More specifically, who is to order, perform and evaluate these “independent psychological assessments” of candidates for ordination, both to the priesthood and the episcopate? One has to look no further than the Sidebottom case itself to see the problems involved. In an August 2007 story about the unfolding Sidebottom scandal, OCANEWS.org reported:
“According to an Associated Press story carried in the Anchorage Daily News on Saturday, August 18th: ‘The incident is being investigated by Martin Atrops of Anchorage and Alexey Karlgut, the chief investigator for sexual abuse cases for the Orthodox Church in America. Neither could be reached for comment.’

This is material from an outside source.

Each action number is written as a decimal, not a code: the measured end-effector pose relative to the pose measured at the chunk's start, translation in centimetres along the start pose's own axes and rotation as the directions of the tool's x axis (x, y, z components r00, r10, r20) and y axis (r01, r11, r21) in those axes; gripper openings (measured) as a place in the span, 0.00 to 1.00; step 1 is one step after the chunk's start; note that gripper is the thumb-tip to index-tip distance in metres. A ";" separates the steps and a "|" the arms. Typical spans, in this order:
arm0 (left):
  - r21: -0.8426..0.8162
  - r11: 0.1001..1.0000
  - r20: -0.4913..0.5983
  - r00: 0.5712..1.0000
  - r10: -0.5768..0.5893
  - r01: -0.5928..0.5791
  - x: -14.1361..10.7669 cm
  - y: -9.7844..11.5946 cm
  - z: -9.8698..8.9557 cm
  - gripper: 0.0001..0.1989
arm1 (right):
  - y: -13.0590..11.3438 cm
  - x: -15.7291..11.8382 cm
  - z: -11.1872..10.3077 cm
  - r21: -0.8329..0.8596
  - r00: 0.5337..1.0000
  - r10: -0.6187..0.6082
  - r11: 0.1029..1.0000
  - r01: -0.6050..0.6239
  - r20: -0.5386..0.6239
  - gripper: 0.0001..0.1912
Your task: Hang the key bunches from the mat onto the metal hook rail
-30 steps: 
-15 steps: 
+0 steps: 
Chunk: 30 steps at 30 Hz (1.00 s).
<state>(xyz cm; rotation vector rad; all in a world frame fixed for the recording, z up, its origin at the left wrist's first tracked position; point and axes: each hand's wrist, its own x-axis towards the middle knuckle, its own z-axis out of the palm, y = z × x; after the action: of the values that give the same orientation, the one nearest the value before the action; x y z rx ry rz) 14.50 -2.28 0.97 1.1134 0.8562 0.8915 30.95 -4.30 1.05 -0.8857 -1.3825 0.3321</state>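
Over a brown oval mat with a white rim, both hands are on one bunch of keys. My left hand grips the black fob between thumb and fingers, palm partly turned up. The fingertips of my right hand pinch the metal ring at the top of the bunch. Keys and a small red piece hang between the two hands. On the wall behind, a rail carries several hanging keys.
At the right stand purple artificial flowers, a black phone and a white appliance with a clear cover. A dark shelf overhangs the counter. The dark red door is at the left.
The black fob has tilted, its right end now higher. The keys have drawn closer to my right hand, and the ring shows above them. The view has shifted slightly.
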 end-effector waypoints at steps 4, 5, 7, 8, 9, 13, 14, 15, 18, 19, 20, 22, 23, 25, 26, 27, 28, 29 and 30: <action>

.... Dr. Atrops has been assessing third year students for St. Herman’s Seminary in Kodiak for several years, a consulting task for which he was hired by Bishop Nikolai, to whom he reports his findings. Moreover, there are reports that Bishop Nikolai asked Dr. Atrops to interview Paul Sidebottom shortly after the Bishop terminated him from the Seminary. Sidebottom refused to speak with Dr. Atrops. Thus, there would appear to be a conflict of interest here: How can a consultant investigate his own employer? How can a consultant investigate an alleged victim for an alleged abuser, and then investigate the alleged abuser on behalf of the Church?”
As the subsequent months-long "soap opera" of events surrounding the forced retirement of Bishop Nikolai has shown, such questions and concerns were not idle.
In the same vein, in the announcement the OCA stated that the revisions are “being done with the help of canonical, legal and professional experts”, but did not specify any names as to who was assisting in these efforts. Who are the canonical, legal and professional experts assisting in this effort? Why the secrecy here as well?
THE "OFFICE OF SEXUAL MISCONDUCT"
If, as Syosset asserts, “the Orthodox Church in America places a high priority in providing pastors, parishes, and religious institutions with all possible resources in dealing with these sensitive issues” why is the office created by the OCA to deal with these issues, its staff, and even its contact numbers not even listed by the OCA? One finds no mention of it on the OCA website under departments, programs, or ministries - or even in the OCA’s budget, where its expenses are not listed seperately, but grouped under the general heading of “Office of the Metropolitan”.
Indeed, why the continuing veil of secrecy over the entire issue of clergy sexual misconduct? Are we going to continue to pretend these issues do not exist in the OCA? The sad and costly experience of the Roman Catholic Church, not to mention the more recent sad and costly experience of the Greek Archdiocese, should be evidence enough that transparency and accountability in dealing with incidents of sexual misconduct among church workers are the simpler, prudent and less costly courses in the end.
The Metropolitan Council meets next week, together with the Lesser Synod. If the OCA is serious about revising its policies it might begin by acknowledging the existence of its "Office of Sexual Misconduct", its staff, budget, contact numbers and the guidelines under which it operates. This is one set of secrets the OCA can no longer afford to keep.